Using CGAN to Deal with Class Imbalance and Small Sample Size in Cybersecurity Problems

Predictive modelling in cybersecurity domains usually involves dealing with complex settings. The class imbalance problem is a well-know challenge typically present in the cybersecurity domain. For instance, in a real-world intrusion detection scenario, the number of attacks is expected to be a a very small percentage of the normal cases. Moreover, in these applications, the number of available examples labelled is also small due to the complexity and cost of the labelling process: teams of domain experts need to be involved in the process which becomes expensive, time consuming and prone to errors. To address these problems is critical to the success of predictive modelling in cybersecurity applications. In this paper we tackle the class imbalance and small sample size through the use of a CGAN-based up-sampling procedure. We carry out an extensive set of experiments that show the positive impact of applying this solution to address the class imbalance and small sample size problems. A large data repository is built and freely provided to the research community containing 114 binary datasets based on real-world cybersecurity problems that are generated with diversified levels of imbalance and sample size.

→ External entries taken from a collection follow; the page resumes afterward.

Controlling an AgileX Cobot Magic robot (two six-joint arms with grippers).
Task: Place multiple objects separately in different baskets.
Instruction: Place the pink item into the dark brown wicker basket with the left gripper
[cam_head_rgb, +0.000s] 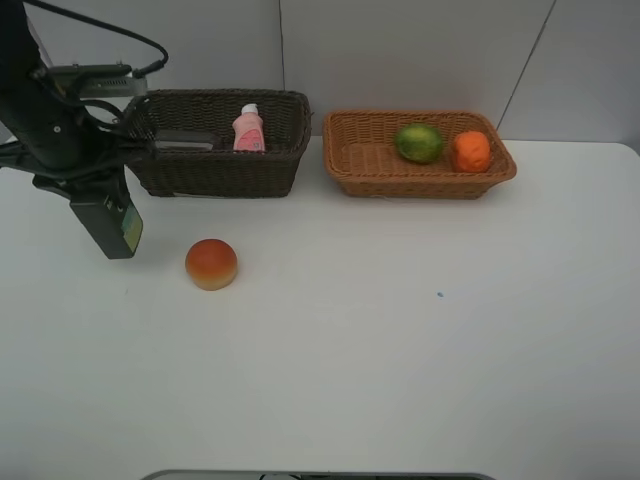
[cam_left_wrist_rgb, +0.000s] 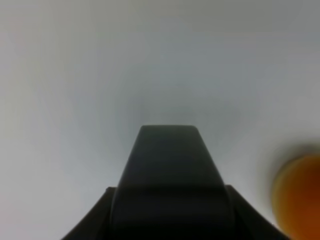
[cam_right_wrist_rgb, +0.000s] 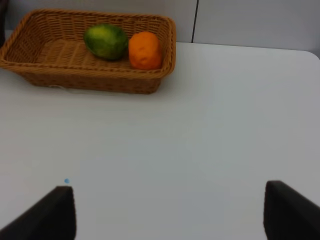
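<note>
Left jaws shut, near the peach, apart.

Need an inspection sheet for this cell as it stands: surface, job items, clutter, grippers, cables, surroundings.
Surface: white table, with one small blue speck.
Job's things: dark brown basket holds the pink white-capped bottle and a dark object I can't identify. Tan basket holds the green fruit and the orange. Peach-like fruit sits loose on the table.
Clutter: nothing seen.
Grippers: left gripper shut, empty, beside the peach-like fruit. Right gripper open, empty, shown only in its wrist view.
Cables: black cable loops above the left arm.
Surroundings: grey wall panels behind the baskets.
</note>
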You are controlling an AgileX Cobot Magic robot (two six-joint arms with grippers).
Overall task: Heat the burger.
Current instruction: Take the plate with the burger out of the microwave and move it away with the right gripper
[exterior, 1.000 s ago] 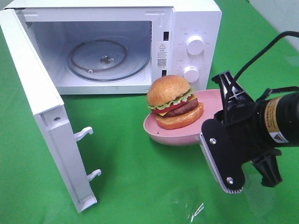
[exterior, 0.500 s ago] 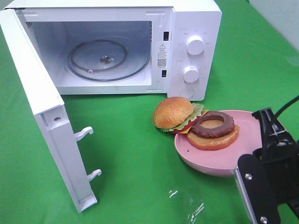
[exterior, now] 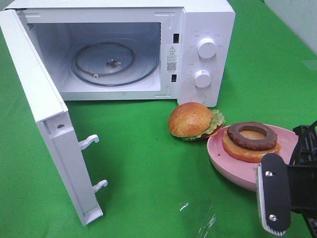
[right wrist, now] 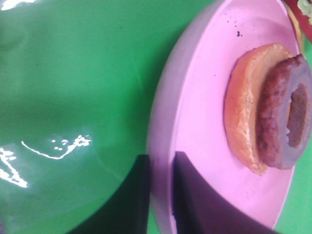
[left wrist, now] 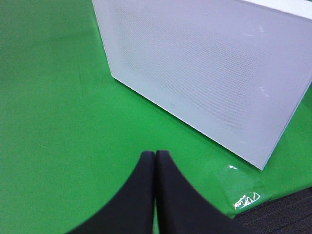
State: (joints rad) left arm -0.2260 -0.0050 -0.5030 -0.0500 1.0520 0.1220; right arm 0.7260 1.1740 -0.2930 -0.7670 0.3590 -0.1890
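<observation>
The burger is in two halves. Its top half (exterior: 193,120), a domed bun with lettuce and cheese, lies tilted on the green cloth, touching the pink plate's far-left rim (exterior: 223,166). The bottom bun with the dark ring patty (exterior: 251,137) sits on the plate; the right wrist view shows it too (right wrist: 275,122). My right gripper (exterior: 277,196) is shut on the plate's near rim (right wrist: 161,195), one finger on each side. My left gripper (left wrist: 155,161) is shut and empty, beside the microwave's outer wall (left wrist: 204,73); it is not in the high view.
The white microwave (exterior: 205,25) stands at the back with its door (exterior: 44,124) swung open to the left and a glass turntable (exterior: 114,62) inside. Green cloth (exterior: 138,163) covers the table. A grey floor edge shows in the left wrist view (left wrist: 287,214).
My right gripper dragged the plate to the right and nearer. The burger's top half slid off onto the cloth, leaving the bottom bun and patty on the plate.
</observation>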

Our experiments show a clear advantage of using the CGAN-based up-sampling method specially for situations where the sample size is small and there is a large imbalance between the problem classes. In the most critical scenarios associated with extreme rarity and very small sample size, an impressive performance boost is achieved. We also explore the behaviour of this approach when the presence of these problems is less marked and we found that, while CGAN-based up-sampling is not able to further improve the minority class performance, it also has no negative impact. Thus, it is a safe to use solution, also in these scenarios.